I put my arm around his waist and squeezed him. That may or may not have been a marriage proposal.

“Whatever you say, baby. The children are still young.”

You see? Everything happens for a reason. My father’s death brought my mother back to Sullivans Island. Charles’s stupidities sprung me from a terrible marriage and have given me Kevin, one of my greatest friends, and Liz, who had given me all the subtle clues on how to love my daughters-in-law. My mother’s love for me had brought me to Harrison. And the island. It was all about the island. The tempo of the life, the sweet salty air, had even healed Harrison of his fear of love. And me of mine.

If you had told me five years ago that this was the life I would be living, I would have said you were insane. I was the city slicker with cynical opinions for every occasion. But now there I was in the evenings, all my rocking chairs except one filled with loved ones of every age, watching the sun go down. The empty one, her favorite, I reserved for the spirit of Miss Josie.

Sometimes Harrison and I would dramatically tango the length of the porch to make the children laugh.

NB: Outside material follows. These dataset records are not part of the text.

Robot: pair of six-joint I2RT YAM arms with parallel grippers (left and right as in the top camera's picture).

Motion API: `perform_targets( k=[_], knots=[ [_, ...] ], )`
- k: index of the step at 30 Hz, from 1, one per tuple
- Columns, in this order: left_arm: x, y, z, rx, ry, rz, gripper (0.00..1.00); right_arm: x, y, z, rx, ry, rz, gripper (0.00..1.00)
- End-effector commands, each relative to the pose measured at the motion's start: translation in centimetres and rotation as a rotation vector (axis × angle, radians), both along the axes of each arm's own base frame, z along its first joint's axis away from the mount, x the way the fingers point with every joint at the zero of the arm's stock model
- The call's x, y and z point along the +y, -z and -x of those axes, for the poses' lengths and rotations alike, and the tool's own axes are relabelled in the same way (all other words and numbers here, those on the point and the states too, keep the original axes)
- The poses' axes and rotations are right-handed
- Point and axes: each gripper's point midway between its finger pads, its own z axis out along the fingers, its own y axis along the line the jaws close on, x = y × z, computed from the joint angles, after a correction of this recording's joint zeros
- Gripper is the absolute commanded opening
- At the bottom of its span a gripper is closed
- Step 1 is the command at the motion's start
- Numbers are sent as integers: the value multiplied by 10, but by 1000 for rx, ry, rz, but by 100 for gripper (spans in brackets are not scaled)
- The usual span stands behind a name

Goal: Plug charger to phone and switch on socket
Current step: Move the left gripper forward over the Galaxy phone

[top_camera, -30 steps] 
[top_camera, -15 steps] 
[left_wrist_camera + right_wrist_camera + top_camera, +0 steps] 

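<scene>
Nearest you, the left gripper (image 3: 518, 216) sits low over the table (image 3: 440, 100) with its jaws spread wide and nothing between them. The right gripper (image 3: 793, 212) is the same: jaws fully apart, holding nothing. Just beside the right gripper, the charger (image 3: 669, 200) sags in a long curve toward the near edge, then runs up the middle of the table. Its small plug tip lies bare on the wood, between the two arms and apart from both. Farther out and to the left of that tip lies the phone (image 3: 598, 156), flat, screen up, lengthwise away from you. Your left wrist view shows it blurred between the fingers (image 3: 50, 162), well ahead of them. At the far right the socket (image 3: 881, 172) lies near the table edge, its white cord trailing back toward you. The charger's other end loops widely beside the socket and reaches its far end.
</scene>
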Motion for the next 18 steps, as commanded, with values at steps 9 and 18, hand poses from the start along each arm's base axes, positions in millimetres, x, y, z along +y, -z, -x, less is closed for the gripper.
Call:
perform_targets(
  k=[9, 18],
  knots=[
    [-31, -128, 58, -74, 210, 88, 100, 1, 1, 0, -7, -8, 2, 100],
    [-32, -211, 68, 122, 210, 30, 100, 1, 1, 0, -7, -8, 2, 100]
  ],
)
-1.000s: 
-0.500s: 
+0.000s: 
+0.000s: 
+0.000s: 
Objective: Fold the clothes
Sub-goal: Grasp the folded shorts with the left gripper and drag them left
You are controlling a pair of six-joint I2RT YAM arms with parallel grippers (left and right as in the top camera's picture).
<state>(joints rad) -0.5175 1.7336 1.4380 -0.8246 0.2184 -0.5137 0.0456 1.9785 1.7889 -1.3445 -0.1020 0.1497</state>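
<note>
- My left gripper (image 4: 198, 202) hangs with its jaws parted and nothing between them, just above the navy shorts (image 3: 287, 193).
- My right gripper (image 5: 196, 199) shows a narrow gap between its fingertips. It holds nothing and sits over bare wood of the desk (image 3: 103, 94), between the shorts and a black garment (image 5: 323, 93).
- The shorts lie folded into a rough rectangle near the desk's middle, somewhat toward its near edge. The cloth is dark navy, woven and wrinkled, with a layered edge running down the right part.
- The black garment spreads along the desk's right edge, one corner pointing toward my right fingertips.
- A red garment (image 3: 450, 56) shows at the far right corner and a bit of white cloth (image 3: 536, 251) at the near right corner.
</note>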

Penn and Mary would swing in the hammock and I would tell them stories, the same ones of my childhood.

“This is truly a special place, Mom,” Priscilla said, and Nan agreed.

“It’s unbelievable! Moving here and bringing us together was such a wonderful idea,” Nan said.

We all agreed wholeheartedly to spend Easter, Thanksgiving, and a week together during the summer on Sullivans Island every year. At Christmas I would alternate between New York and California. Harrison was invited to everything.